-- How to complete this task --
The expected result is the material below, reproduced exactly from its first line through the line containing "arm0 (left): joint".

-- Supplied material --
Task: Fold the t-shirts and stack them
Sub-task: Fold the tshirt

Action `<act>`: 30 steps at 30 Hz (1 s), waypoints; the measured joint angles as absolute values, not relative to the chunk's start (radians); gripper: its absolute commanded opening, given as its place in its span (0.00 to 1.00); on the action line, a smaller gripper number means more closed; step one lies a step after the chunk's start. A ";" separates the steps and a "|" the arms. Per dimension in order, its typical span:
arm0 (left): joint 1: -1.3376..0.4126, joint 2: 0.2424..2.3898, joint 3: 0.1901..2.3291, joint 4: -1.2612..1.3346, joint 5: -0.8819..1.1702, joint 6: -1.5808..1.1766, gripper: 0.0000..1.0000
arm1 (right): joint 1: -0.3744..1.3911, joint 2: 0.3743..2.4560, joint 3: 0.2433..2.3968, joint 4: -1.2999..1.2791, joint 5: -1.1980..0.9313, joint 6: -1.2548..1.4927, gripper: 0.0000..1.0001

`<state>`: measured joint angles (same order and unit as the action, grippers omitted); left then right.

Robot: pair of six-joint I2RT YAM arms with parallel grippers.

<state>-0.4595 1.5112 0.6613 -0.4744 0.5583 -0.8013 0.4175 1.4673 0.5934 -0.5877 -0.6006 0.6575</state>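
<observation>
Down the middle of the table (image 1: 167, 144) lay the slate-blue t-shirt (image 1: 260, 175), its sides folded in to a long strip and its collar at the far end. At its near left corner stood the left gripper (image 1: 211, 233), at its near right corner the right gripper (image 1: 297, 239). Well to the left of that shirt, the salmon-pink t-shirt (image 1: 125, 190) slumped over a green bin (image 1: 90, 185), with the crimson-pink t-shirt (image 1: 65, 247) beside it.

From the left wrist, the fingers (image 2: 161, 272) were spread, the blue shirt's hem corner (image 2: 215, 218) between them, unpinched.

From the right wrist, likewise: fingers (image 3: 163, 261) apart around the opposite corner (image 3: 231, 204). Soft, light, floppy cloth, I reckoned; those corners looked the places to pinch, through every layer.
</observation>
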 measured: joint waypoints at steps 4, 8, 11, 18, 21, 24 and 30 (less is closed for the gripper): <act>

-- Solution below --
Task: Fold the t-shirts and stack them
Sub-task: Fold the tshirt

Action `<act>`: 30 steps at 30 Hz (1 s), waypoints; the measured joint angles as absolute values, not relative to the chunk's start (radians); gripper: its absolute commanded opening, given as its place in its span (0.00 to 1.00); on the action line, a smaller gripper number means more closed; step one lies a step after the chunk's start. A ";" separates the steps and a "|" the arms. Per dimension in order, its typical span:
arm0 (left): joint 1: -1.3376..0.4126, joint 2: 0.2424..2.3898, joint 3: 0.1901..2.3291, joint 4: -1.2612..1.3346, joint 5: -0.8819..1.1702, joint 6: -1.5808..1.1766, gripper: 0.0000..1.0000

This exercise requires nothing further.